Bitcoin’s pseudo-anonymous founder Satoshi Nakamoto set a limit to how many bitcoins will ever be mined. That number is 21 million. As of April, 17 million bitcoins were mined. The remaining 20 percent will be mined in the cause of the next two decades. 

This year, bitcoin’s price has been dropping for a number of reasons. Some of the factors like low investor confidence will fade with time. Once that is done, investors will be met with high prices as bitcoin’s supply decrease. The longer the bear market continues, the higher the likelihood of bitcoin’s value rising later on.

Post Regulatory Threats

Bitcoin’s biggest nightmare is the threat of regulation all around the world. From Beijing to Seoul, Washington to London, governments are considering enforcing regulations on crypto. China already banned two crucial industries in the crypto world last year: ICOs and trading exchanges.

Earlier in the year, the Reuters reported that the Chinese government was threatening to ban any form of centralised trading and related businesses in the country. South Korea has also been introducing regulations that target bitcoin traders. The Japanese government and the US have also been contemplating similar moves.

China, South Korea, Japan, and the US ranked among the top 5 countries with high bitcoin trading volumes. Regulations in the countries have been influencing the industry hugely. As an example, some crypto’s prices in South Korea went down 20 percent after the government claimed it would ban crypto trading. After the statement was corrected, EOS prices went up 40 percent within hours.

Since the US Securities and Exchange Commission hasn’t made any clear regulations about bitcoin yet, the cryptocurrency is likely to continue struggling. Once regulations are put in place, bitcoin’s price will change. Most governments don’t intend to ban bitcoin entirely. In fact, most countries have been finding ways to incorporate bitcoin into their countries.

Once the uncertainty surrounding bitcoin’s regulation declines, bitcoin’s price will resume a steady path. While we can’t be certain which direction the coin goes, it’s highly likely it will rise. Many institutional investors are simply holding back to see what regulations SEC introduces. If the US and other countries back the cryptocurrency with favorable rules, it will rise again.

Low Volatility

OTC Bitcoin BrokerBitcoin’s has always had a volatility problem since it was launched. With no regulations in place, the digital currency’s prices are solely determined by what buyers want to pay. The prices have always gone sharply and then fallen in equal measures.

In recent months, bitcoin’s value seems to have stabilised. Maybe the cryptocurrency has finally corrected. But in the past six months, bitcoin has not lost more than 20 percent value in one month.

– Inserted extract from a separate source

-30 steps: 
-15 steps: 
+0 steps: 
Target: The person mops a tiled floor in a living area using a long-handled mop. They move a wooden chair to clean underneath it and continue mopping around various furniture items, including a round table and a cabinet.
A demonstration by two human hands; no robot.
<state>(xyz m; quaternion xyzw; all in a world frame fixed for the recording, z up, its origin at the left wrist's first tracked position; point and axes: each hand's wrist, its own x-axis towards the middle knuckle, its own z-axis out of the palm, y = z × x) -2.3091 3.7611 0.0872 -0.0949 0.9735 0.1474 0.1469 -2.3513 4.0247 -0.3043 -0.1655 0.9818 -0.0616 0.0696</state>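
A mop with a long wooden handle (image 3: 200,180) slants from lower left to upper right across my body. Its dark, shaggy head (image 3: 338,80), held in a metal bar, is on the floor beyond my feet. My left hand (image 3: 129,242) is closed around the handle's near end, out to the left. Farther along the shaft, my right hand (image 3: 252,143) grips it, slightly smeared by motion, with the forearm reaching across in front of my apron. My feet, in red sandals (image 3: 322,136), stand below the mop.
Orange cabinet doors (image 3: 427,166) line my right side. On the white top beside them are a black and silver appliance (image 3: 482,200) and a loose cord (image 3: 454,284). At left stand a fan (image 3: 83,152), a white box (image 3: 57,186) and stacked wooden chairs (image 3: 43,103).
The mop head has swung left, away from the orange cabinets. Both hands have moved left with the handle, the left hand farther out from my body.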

Investors who have always feared the coin’s volatility problem are giving it a try.

Of course, many investors are still nervous about investing now that the cryptocurrency is on a bear run. But once the cryptocurrency resumes a bullish run again, investors will feel more confident to invest. 

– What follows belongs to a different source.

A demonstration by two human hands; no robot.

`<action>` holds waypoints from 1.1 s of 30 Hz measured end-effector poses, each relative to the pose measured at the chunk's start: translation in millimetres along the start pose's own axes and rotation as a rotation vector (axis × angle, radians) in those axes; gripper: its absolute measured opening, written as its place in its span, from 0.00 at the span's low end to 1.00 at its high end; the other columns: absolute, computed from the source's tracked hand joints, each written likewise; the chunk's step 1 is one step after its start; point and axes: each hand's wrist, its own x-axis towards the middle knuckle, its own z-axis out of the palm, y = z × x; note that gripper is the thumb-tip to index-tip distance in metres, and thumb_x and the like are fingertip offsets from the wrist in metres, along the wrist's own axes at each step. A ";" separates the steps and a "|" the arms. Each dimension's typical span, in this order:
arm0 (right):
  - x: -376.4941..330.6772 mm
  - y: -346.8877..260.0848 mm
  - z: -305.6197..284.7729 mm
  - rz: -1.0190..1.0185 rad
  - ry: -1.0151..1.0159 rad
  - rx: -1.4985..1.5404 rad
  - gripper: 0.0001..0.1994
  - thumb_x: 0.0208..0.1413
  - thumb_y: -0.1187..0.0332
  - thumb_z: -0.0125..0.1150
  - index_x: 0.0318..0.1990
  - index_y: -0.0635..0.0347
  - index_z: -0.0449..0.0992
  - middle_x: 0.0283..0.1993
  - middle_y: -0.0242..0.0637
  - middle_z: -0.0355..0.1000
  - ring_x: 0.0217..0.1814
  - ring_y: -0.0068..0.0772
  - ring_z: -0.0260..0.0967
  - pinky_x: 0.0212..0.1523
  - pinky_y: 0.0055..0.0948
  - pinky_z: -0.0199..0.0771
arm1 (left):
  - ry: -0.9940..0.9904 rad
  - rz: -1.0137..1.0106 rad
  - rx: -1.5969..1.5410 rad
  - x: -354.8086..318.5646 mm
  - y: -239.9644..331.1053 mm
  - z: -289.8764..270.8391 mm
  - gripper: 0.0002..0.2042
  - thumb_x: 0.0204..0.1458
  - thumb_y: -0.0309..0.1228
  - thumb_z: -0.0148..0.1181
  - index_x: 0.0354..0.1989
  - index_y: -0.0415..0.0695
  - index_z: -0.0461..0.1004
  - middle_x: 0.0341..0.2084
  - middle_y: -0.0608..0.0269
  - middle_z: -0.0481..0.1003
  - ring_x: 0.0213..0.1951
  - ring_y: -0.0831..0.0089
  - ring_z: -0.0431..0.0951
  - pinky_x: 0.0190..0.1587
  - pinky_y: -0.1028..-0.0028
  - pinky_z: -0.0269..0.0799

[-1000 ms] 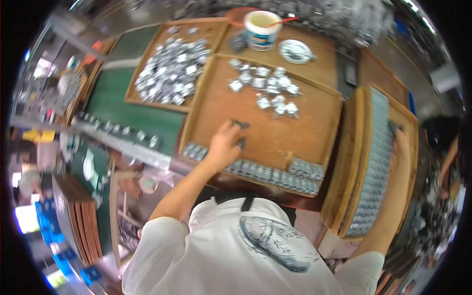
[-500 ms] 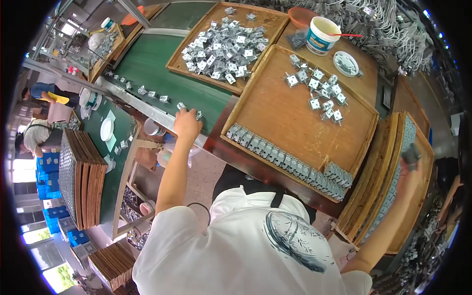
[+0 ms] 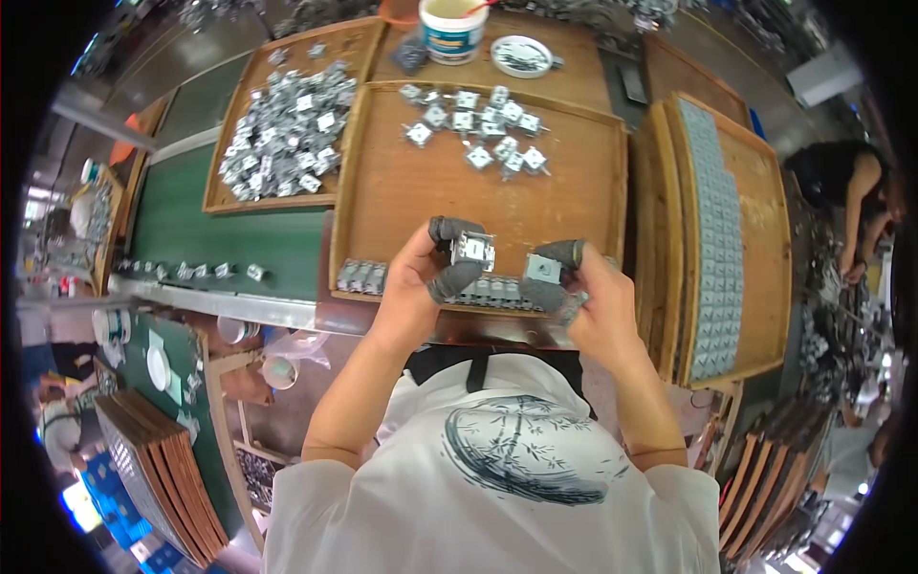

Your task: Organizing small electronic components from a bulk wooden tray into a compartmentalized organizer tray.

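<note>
My left hand [image 3: 413,295] pinches a small square metal part [image 3: 475,251] between thumb and fingers capped in dark grey covers. Facing it, my right hand [image 3: 604,304] grips a small grey block-shaped part [image 3: 545,269], its fingertips covered the same way. The two parts are held apart, above the near edge of a shallow wooden tray [image 3: 564,196]. Along that edge runs a row of grey metal parts [image 3: 361,276], partly hidden by my hands. Loose metal parts [image 3: 491,113] lie scattered at the tray's far side.
To the left, another wooden tray [image 3: 215,204] holds a heap of similar parts. A green conveyor belt [image 3: 220,239] carries several spaced parts. Stacked trays [image 3: 675,364] stand on the right, the top one partly filled with rows. A white bucket [image 3: 451,33] and round lid [image 3: 521,57] are at the back.
My left hand has come from the belt with a metal part, and my right hand from the stacked trays; both now meet over the middle tray. The view has turned right.
</note>
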 end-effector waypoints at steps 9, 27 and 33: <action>-13.5 -0.3 -25.6 -0.315 0.099 -0.519 0.15 0.42 0.73 0.69 0.40 0.64 0.75 0.35 0.42 0.71 0.36 0.46 0.73 0.34 0.36 0.74 | -0.232 0.004 0.262 9.3 -7.1 45.4 0.18 0.53 0.18 0.61 0.54 0.37 0.71 0.46 0.63 0.74 0.50 0.73 0.74 0.55 0.72 0.70; -4.6 40.7 -28.5 -0.079 0.082 -0.432 0.19 0.43 0.65 0.72 0.41 0.66 0.74 0.35 0.47 0.72 0.36 0.51 0.73 0.35 0.38 0.74 | -0.228 0.354 0.981 22.8 -54.1 57.5 0.34 0.34 0.24 0.69 0.57 0.34 0.67 0.44 0.46 0.71 0.45 0.48 0.72 0.48 0.60 0.70; -9.9 52.9 -39.9 0.020 -0.177 -0.238 0.21 0.44 0.58 0.72 0.35 0.68 0.75 0.29 0.51 0.74 0.32 0.55 0.75 0.34 0.37 0.73 | -0.404 0.549 0.992 22.3 -64.1 56.8 0.33 0.39 0.35 0.73 0.56 0.33 0.70 0.45 0.46 0.76 0.42 0.53 0.78 0.45 0.64 0.74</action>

Disappointing ICOs and Altcoins

As bitcoin grew in 2016, the initial coin offering industry was also booming. ICOs represent a financial model where crypto startups sell in-house coins in exchange for more established cryptocurrencies. While the industry had been growing sharply, things seem to have changed.

Investors no longer view ICOs and small altcoins as shortcuts to make big bucks in the crypto industry. A series of scam ICOs and underperforming altcoins has been shaking investor confidence in cryptocurrencies. Instead, the focus is getting back to bitcoin and other established cryptocurrencies. If more ICOs continue to disappoint, more people will get back to bitcoin and its value will rise.

To Conclude

Bitcoin has lost more than 80 percent its value since it peaked nearly $20,000 last year. There have been many theories about why it lost so much value. One theory pertains governments threatening to regulate bitcoin operations. Some argue the crypto is simply having a market correction and will get back to its old shine.

When and if that happens is anyone’s guess. But given that there is a lot of support for bitcoin-related technologies, its price will likely increase in the coming months.